I spent two and a half hours trying to get home from work yesterday. I thought I was catching the same old bus, but the planners at AC Transit decided to play an early April Fool's prank on me. That almost-tolerable forty-five minute ride I used to have to get to BART? An hour fifteen last night, thanks to the new, convoluted bus route.
This morning's commute to the office was uneventful. It took the usual two hours.
I am crinkly-eyed and weary. I leave home around sunrise and get home after dark. A lot of things in my life aren't getting done, thanks to my absence or bone-tiredness. But this will soon change.
I've resigned.
Nobody at work seemed very surprised; they've lived in the Bay Area long enough to know how thoroughly soul-robbing getting one's self around this region can be. Whole lunchtimes could be spent with each of us sharing our favorite ways to game the system, whether by bus, bike, BART, or Bug.
Me, I'm tired of negotiating the schedules of rival transit agencies, tired of accommodating a moving-vehicle sequence more delicately timed than the chase scene in Bullitt. And... I'm just tired.
Three weeks into my new job, the one with the two-hour commute each way. It's midwinter, so I leave and return home in pitch darkness, which is a mercy in its way, considering how filthy the apartment is now that I'm too preoccupied to clean it (as is, ahem, its other resident).
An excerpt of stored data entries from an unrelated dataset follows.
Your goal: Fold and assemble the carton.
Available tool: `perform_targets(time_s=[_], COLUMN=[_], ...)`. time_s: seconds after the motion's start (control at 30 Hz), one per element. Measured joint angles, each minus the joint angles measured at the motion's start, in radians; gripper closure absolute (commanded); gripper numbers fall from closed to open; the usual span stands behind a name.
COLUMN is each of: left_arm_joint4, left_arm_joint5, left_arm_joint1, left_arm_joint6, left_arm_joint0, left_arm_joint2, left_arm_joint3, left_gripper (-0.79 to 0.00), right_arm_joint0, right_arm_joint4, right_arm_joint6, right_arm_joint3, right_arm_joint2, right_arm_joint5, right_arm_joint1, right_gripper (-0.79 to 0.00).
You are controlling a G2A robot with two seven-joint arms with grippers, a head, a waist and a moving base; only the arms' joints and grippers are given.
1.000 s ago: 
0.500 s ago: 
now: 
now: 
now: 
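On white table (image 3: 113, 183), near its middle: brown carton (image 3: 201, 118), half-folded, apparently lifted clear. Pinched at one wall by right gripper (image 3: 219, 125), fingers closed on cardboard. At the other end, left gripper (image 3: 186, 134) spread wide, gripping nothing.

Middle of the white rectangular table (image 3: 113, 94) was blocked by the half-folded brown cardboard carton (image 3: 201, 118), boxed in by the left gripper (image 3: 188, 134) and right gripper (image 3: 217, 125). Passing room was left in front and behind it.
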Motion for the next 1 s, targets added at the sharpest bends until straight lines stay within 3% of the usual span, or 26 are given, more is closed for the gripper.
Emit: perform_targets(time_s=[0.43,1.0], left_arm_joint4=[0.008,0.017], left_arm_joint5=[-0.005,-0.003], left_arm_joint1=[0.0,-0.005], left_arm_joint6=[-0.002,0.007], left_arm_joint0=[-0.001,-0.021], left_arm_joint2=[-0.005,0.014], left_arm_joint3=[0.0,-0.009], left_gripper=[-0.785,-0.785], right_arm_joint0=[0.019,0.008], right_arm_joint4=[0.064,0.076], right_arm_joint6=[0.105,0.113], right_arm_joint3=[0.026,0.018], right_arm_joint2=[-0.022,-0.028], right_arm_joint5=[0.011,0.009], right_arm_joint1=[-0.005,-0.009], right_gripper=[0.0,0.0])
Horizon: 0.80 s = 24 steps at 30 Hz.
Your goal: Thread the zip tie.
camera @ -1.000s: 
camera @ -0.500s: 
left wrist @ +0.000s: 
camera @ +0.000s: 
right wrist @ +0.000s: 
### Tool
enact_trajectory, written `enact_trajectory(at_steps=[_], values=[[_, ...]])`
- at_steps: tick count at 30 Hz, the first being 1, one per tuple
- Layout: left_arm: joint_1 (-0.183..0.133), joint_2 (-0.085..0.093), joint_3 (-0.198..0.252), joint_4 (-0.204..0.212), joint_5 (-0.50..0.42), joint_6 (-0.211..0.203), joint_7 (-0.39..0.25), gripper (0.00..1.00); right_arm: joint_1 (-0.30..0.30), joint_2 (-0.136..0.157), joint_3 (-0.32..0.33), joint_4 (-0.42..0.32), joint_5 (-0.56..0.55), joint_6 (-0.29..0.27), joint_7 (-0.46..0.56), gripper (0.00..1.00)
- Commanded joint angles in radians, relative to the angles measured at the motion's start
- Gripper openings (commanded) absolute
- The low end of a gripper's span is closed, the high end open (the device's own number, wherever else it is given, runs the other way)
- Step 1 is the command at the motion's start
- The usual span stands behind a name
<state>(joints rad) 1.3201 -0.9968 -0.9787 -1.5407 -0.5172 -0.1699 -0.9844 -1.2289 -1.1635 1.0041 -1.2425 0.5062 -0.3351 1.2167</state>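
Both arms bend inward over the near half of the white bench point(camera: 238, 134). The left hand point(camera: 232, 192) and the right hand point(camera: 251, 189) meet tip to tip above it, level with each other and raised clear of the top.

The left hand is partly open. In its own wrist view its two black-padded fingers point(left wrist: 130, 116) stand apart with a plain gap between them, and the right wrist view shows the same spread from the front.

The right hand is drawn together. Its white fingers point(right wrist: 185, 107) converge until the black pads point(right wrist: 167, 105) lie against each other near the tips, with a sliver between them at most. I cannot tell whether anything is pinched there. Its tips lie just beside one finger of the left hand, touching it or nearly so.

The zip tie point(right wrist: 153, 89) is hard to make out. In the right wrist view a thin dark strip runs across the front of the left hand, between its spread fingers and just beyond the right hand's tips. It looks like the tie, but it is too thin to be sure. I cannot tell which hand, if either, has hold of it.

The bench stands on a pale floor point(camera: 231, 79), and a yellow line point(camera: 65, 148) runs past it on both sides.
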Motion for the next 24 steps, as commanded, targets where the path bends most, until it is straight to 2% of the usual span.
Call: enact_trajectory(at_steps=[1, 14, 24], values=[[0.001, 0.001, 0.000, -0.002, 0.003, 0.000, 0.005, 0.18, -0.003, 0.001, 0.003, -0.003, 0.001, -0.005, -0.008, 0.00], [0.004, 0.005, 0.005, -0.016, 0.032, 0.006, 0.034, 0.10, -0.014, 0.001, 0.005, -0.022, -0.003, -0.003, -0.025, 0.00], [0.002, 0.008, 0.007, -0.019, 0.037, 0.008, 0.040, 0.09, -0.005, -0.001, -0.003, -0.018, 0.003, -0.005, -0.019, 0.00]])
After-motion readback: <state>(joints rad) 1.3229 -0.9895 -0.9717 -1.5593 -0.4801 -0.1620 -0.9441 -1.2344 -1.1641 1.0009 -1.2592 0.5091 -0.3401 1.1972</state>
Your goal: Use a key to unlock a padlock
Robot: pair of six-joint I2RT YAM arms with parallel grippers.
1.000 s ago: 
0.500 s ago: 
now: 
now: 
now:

Today, the solstice, I'm starting to understand the excitement pagan Europeans felt at this time of year: the sun will return, pushing aside darkness only a minute or two more each day. The sun is coming back, bringing a minute or two more of illumination that isn't from a Godawful 1000-watt fluorescent light bulb like the ones above my cringing head in my work cubicle.
Tomorrow night I'll be in the Mojave desert. The stars will shine crisply in the cold, dry air: I never minded the dark of night when I lived in the country, and could see the stars and moon. I will be able to watch the sunrise at leisure, rather than in a state of suspension from a commuter train platform. The light will intensify, the hillsides will gather detail, and I'll be able to just watch it all, unperturbed by station announcements or train whistles: watch it all, as long as it lasts-- a minute or two earlier than it was this morning.